- Olivieri® 3 Formaggi Rainbow Tortellini 700 g
- Olivieri® Basil & Cheese Pesto 160g (4 tbsp)
- 1/2 cup mayonnaise
- 2 tbsp red wine vinegar
- 1/2 cup chopped basil leaves
- 500 g cherry tomatoes, sliced in half
- 1 cup yellow peppers, chopped
- 1 cup black olives, sliced
- 1/2 cup sun-dried tomatoes, finely diced
BOIL Olivieri® 3 Formaggi Rainbow Tortellini until perfectly tender (6-8 minutes). Drain and rinse with cold water, pronto.
TOSS with Olivieri® Basil & Cheese Pesto. Set aside.
BLEND all remaining ingredients. Add pasta, cover and chill.

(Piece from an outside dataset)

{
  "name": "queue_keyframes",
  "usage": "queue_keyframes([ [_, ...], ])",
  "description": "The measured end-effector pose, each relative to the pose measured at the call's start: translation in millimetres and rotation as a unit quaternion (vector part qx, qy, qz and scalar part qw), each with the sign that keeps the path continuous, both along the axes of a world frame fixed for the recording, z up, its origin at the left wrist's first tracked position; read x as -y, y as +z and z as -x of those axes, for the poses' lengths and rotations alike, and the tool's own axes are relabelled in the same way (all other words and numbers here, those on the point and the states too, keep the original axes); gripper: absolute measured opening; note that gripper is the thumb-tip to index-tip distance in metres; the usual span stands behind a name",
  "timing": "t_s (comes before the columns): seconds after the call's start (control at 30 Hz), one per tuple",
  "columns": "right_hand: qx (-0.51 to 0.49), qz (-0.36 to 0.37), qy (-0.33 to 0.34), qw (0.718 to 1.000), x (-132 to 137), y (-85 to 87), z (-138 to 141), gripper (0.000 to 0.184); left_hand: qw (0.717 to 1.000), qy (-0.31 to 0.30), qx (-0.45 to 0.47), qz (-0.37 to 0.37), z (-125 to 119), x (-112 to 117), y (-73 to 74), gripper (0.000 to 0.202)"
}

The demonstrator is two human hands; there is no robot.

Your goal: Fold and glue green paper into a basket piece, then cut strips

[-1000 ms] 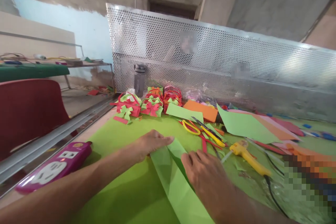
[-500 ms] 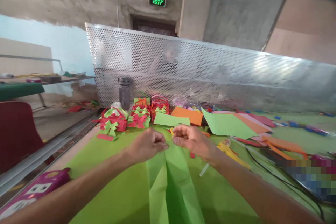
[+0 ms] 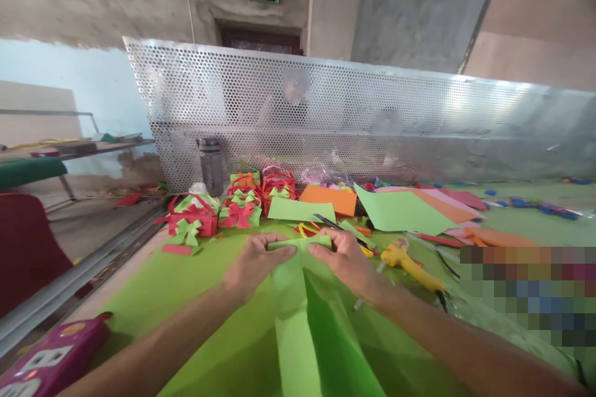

TOSS together with care before serving.
When in doubt, add grated Parmesan!
The Best Pasta Salad
If you’re looking for ways to enhance your pasta salad recipe, this Confetti Pasta Salad is it. We’ve upgraded traditional pasta for fresh Olivieri® 3 Formaggi Rainbow Tortellini enriched with spinach and tomato, and filled with an incredible trifecta blend of ricotta, Romano and Parmesan.
Perfect for an appetizing and vibrant blend of colours, the cheesy rainbow tortellini makes a stellar base for this epic pasta salad. And, as the pasta is fresh it cooks up in just 6-8 minutes. For best results, once it’s cooked, make sure to drain and rinse with cold water before tossing on our specialty pesto sauce to not waste one bit.
Our secret to giving this pasta salad over the top flavour is first coating the tortellini in our Olivieri® Basil & Cheese Pesto and then mixing with the other ingredients. Try it out in your next pasta salad recipe like a Rainbow Tortellini Salad!
How To Serve
To tie everything together, blend a refreshing yet sweet and tangy mix of mayonnaise and red wine vinegar with tomato, fresh basil, peppers, olives and sun-dried tomatoes. Combine everything together and enjoy the best pasta salad topped with extra Parmesan, basil and pine nuts for an extra crunch if desired.
Serve this pasta salad for a filling lunch, a family dinner side dish alongside chicken or beef, at a potluck event or a BBQ get-together with friends.